Home » Business » Gucci questions the codes of luxury with a collaboration with Adidas | People

Gucci questions the codes of luxury with a collaboration with Adidas | People

While the Russian troops entered Kiev, the Tod’s fashion show started, the first of the third day of the fashion week in Milan, a city where the Ukrainian is the second largest migrant community. The luxury industry, which the pandemic has forced to rethink from its raison d’être to its future, is thus forced to continuously readjust its discourse if, as master Jean Paul Gaultier assures, “it aspires to reflect the changes social of his time”, in addition to making cash. What is its function or what is that of pop artifacts such as fashion shows are questions that the collections presented these days cannot answer, fundamentally because they were designed months ago. Although some clues could already be found in the Gucci proposal.

The creative director of the Italian firm, Alessandro Michele, returned to the Milanese event after two years in which, in addition to experimenting with different formats to communicate his work – from a festival to fashion films– came to deny the official calendars and traditional parades. Despite the catwalk, the models and the guests, Tuesday’s was not totally orthodox. If it were, it would not bear Michele’s signature. The designer decided to present a men’s collection within a women’s fashion week. “Men have opened a dialogue with the female universe and I want to promote a broad representation of masculinity, that’s why I think it made sense to do it that way,” he explained at a press conference after the parade. His garments -as they have always been since he took over the reins of the Italian house seven years ago- “are halfway between the two genres”: immaculate tailoring suits worn by men and women alike; masculine models with delicate capelinas embroidered in rhinestones and earrings for all.
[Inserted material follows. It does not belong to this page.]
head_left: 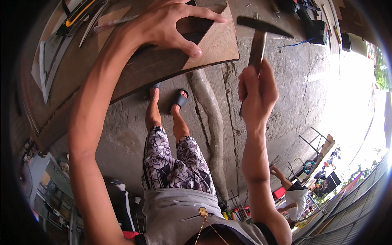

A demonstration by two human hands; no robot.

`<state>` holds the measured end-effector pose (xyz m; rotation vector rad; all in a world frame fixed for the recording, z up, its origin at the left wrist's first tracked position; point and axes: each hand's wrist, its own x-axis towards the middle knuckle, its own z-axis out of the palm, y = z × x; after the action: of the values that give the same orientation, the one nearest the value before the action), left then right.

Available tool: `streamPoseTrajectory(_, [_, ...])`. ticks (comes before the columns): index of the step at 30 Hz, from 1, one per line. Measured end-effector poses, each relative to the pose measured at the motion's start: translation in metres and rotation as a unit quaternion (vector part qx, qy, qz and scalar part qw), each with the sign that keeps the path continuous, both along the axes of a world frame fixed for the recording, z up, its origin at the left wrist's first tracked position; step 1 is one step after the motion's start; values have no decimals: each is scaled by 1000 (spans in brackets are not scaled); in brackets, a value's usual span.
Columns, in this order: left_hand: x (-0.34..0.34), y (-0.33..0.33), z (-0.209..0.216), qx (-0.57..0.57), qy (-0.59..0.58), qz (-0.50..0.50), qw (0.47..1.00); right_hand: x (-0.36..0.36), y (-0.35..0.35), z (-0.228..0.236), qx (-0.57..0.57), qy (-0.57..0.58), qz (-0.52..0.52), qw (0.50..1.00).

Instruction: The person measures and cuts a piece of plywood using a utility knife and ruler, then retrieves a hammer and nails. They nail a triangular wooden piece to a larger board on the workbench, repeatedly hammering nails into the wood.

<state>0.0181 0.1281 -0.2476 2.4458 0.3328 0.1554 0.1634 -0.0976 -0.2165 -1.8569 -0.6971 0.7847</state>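
My right hand (259, 87) is wrapped round the handle of a hammer (258, 47), raised just off the bench's right corner. The dark, narrow hammer head is at the top, apart from the wood. At the top of the view my left hand (175, 28) spreads thumb and forefinger wide over a light brown wooden board (222, 43) at the bench corner. Both fingertips rest on or close against its edge. A dark gap shows between them, and the other fingers are mostly hidden. Beneath lies the brown wooden workbench (141, 71).
A yellow-and-black hand tool (77, 18) and a clear tube-like item (116, 23) lie on the bench's left. A white angled frame (43, 69) is beside them. Black tools (316, 30) with a blue cord are at the upper right. Another person (295, 200) is at the lower right.
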Motion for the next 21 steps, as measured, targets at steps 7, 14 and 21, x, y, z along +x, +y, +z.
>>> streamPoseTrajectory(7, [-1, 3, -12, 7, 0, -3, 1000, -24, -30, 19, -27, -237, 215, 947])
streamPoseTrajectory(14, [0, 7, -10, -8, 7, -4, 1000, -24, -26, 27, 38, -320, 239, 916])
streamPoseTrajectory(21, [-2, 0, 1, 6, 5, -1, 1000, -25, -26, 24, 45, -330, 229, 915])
Despite this approach, Michele rejects the term gender fluid –”That thing that everyone says I invented seven years ago”-. He considers that it has been overexploited as a marketing tool and, therefore, emptied of meaning.

Now he is more comfortable in the semantic field of metamorphosis that encompasses concepts such as “multifaceted or polymorphous”. Through it he intends to transform the established codes, this time by incorporating the sports vocabulary that he shapes through a collaboration with Adidas. What is said to kill two birds with one stone: while he expands and evolves his particular aesthetic universe, he poses a joint venture which has as many signs of commercial success as the ones it has already developed with Balenciaga or North Face. “The catwalk is like the street, which is where my workshop is, because fashion has left workshops”, Michele sentences. From this new work space comes a collection where the three mythical Adidas stripes run through leather boots, capes, suit jackets or knitted sweaters and even become the structure of a quasi-medieval bodice; the logo of the sports brand is printed on the house’s bags and appears in bas-relief on pants and jackets. To top it off, Michele recovers an Adidas dress that Madonna wore in the early nineties and that served as inspiration for this project. “We think that collaborations are something new, but there are few things to invent.”
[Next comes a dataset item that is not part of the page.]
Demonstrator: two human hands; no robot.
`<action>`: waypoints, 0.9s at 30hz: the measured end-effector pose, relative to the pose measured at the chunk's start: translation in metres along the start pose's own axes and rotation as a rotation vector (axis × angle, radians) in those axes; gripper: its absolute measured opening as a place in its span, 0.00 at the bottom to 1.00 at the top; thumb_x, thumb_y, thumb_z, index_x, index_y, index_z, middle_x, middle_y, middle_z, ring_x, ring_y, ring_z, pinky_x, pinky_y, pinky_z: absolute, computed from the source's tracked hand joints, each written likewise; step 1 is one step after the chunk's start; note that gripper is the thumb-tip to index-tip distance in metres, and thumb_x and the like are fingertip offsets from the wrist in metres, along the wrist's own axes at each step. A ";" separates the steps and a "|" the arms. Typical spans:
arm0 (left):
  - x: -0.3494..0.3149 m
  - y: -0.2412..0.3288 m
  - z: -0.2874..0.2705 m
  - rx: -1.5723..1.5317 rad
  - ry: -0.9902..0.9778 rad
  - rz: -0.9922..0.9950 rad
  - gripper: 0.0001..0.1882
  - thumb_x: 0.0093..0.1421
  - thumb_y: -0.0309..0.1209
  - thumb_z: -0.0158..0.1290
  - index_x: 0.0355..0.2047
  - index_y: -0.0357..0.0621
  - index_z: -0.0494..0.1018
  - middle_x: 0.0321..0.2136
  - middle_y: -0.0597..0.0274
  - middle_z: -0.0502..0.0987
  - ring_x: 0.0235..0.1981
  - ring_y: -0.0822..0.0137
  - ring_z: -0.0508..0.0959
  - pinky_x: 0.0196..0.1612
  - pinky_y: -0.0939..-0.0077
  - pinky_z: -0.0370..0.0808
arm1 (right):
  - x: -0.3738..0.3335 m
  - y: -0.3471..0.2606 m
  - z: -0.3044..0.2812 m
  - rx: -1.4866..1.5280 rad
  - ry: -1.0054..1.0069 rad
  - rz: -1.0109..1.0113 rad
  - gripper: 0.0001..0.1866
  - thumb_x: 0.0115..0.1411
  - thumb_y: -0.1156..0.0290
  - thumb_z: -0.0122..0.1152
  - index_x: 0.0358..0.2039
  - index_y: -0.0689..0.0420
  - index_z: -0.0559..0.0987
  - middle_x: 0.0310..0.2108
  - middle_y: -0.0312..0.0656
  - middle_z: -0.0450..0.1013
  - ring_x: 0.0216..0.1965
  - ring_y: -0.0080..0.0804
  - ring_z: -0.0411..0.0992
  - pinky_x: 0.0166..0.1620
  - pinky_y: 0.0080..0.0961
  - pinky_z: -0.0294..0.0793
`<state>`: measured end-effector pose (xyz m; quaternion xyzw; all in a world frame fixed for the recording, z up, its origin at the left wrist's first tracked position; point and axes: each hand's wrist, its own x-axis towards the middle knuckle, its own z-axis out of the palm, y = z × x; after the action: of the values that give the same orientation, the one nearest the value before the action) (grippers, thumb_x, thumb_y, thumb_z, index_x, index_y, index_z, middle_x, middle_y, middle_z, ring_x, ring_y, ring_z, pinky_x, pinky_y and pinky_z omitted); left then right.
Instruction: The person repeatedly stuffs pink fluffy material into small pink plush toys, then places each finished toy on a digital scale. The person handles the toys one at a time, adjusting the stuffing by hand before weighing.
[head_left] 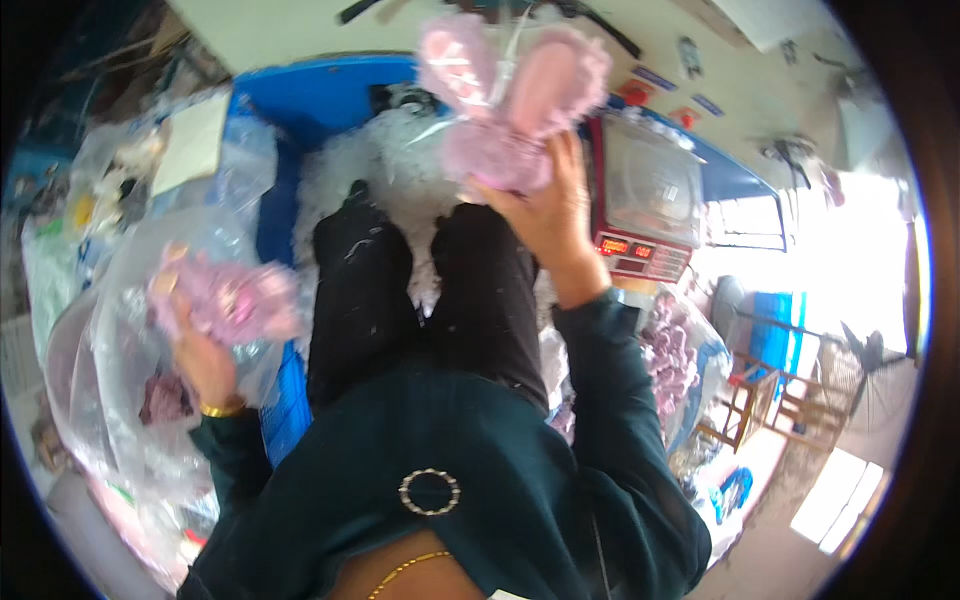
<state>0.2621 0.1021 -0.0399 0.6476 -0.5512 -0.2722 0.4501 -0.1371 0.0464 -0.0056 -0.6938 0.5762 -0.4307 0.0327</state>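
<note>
My right hand (556, 222) is closed on a fluffy pink plush rabbit head (495, 155), held up at the top middle. Its two long ears stand upright, and a white strip hangs by them. On the left, my left hand (207, 368) grips another pink plush piece (235, 302) with a brighter pink patch on it. That piece is over the mouth of a large clear plastic bag (112, 345). Inside the bag lies a dark pink plush piece (165, 398). Part of each hand's fingers is hidden by the plush.
White fluffy stuffing (345, 165) fills a blue bin (325, 80) ahead of my knees. A red digital scale (645, 255) with a clear tray stands at the right. Below it, a bag of pink plush pieces (668, 350) sits beside my right arm. Wooden stools (745, 410) stand farther right.
</note>
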 end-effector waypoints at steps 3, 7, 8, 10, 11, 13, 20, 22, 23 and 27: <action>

Gucci and Adidas was not the only moment full of energy and intention. It’s been a couple of seasons now that Sportmax’s proposals describe an upward trajectory. On Friday, the firm of the Max Mara group opted for that Cartesian tailoring that has made a fortune in recent years: oversized shoulder pads and a square and bevel drawing pattern to highlight volumes and obtuse angles. In principle, nothing new under the sun. But by passing these codes through its refined sewing and combining the sepulchral black of the garments with flashes of blood red in boots or ties, the result became appealing and electric, proving that being original is not the only way to be memorable.
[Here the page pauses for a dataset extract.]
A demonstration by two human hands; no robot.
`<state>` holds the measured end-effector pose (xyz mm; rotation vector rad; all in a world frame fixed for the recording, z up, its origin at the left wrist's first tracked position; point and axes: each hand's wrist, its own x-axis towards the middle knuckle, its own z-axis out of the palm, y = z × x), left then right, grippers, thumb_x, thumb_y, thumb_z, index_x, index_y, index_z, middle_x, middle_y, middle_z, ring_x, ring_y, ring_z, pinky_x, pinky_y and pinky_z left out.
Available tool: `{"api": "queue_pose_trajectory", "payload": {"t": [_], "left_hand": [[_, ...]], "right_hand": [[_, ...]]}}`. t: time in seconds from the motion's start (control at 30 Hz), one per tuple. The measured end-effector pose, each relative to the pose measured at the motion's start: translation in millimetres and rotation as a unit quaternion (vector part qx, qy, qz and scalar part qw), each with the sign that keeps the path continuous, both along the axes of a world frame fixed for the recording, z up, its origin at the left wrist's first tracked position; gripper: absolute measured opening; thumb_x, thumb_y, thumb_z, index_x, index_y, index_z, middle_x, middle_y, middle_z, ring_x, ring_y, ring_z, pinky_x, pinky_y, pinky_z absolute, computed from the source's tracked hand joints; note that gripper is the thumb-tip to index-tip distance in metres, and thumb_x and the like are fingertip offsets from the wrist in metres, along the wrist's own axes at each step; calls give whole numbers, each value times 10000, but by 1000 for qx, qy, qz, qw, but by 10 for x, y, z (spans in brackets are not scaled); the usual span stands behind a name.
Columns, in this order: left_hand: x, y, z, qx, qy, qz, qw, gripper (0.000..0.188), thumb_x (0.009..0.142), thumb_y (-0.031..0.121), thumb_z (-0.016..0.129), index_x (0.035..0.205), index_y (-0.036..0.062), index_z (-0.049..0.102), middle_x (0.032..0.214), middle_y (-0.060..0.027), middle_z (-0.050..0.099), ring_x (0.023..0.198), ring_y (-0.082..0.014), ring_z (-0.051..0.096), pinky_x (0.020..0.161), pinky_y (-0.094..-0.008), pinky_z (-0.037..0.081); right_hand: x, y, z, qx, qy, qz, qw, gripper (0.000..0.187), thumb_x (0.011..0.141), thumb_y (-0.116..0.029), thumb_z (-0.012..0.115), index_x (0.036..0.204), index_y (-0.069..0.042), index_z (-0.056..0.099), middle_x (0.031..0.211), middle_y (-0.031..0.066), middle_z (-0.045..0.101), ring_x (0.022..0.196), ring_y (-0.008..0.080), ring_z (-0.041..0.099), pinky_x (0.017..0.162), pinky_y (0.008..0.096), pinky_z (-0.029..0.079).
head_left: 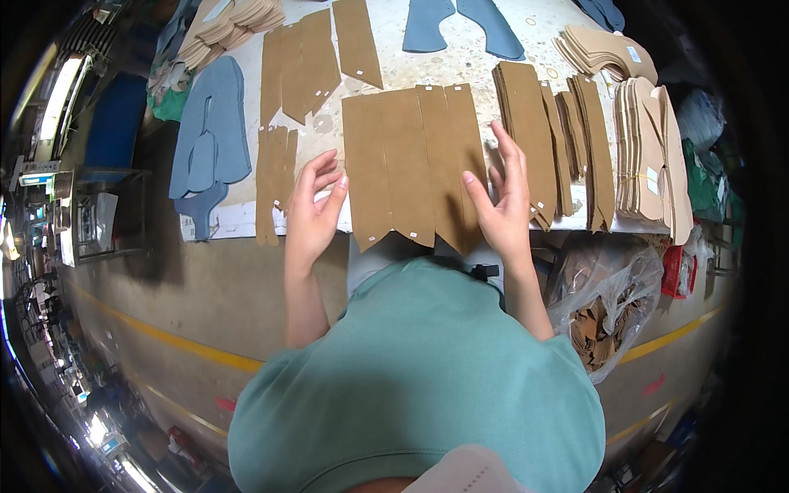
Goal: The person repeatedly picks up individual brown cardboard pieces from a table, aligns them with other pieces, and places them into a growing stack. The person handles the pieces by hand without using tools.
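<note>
Several brown suede-like cut panels (pixel 404 156) lie side by side in front of me, with small white labels on their corners and pointed lower ends over the table's near edge. My left hand (pixel 315 209) is raised beside their left edge, open, fingers lightly bent and holding nothing. On the other side my right hand (pixel 505 201) is open too, thumb and fingers spread, next to the rightmost panel. Whether either hand touches a panel I cannot tell. Narrow brown strips (pixel 276 177) lie left of my left hand. Stacks of brown strips (pixel 526 123) stand just beyond my right hand.
More brown pieces (pixel 300 66) lie at the back left of the white table (pixel 485 74). Blue cut pieces (pixel 215 123) are at its left, others (pixel 464 25) at the back. Tan stacks (pixel 649 156) are at the right. A clear bag of brown scraps (pixel 604 320) stands below the right edge.
</note>
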<state>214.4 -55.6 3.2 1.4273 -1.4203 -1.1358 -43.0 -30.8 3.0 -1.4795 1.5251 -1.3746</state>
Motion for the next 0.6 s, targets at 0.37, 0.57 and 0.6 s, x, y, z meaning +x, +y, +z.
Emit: {"api": "queue_pose_trajectory", "payload": {"t": [0.37, 0.57, 0.6], "left_hand": [[-181, -18, -107, -1, 13, 2, 1000, 345, 938, 113, 649, 1255, -1, 577, 1158, -111, 603, 904, -97, 564, 798, -264, 521], [-224, -38, -184, -95, -45, -4, 994, 306, 904, 97, 672, 1203, 42, 637, 1099, -83, 607, 818, -95, 536, 694, -241, 487], [-233, -39, -194, -108, -31, -7, 994, 311, 903, 95, 672, 1209, 46, 636, 1109, -83, 599, 808, -99, 530, 682, -236, 481]], "right_hand": [[-13, -15, -91, 40, 68, -23, 997, 577, 851, -7, 661, 1400, -102, 510, 1324, 158, 511, 1188, 275, 557, 895, 341, 518], [115, -58, -129, -57, 102, -76, 990, 578, 844, 4, 654, 1393, -105, 514, 1311, 162, 510, 1133, 292, 575, 856, 368, 538], [113, -72, -126, -49, 79, -80, 992, 585, 841, 7, 656, 1396, -106, 511, 1312, 163, 508, 1115, 289, 582, 842, 369, 544]]}}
With its accessories in clean and simple shapes, Tod’s returns to its essence in a sensible attempt to recover lost relevance. The gummy, the famous balls that make up the sole of their moccasins and that have become a hallmark of the house, ascend to the instep of their boots and decorate the elbow patches of their mountain-cut coats and parkas, weaving a coherent and pleasant collection. Etro also remains faithful to that exquisite work of fabrics that she has made her famous, this time through an ode to crochet with undisguised hippie airs.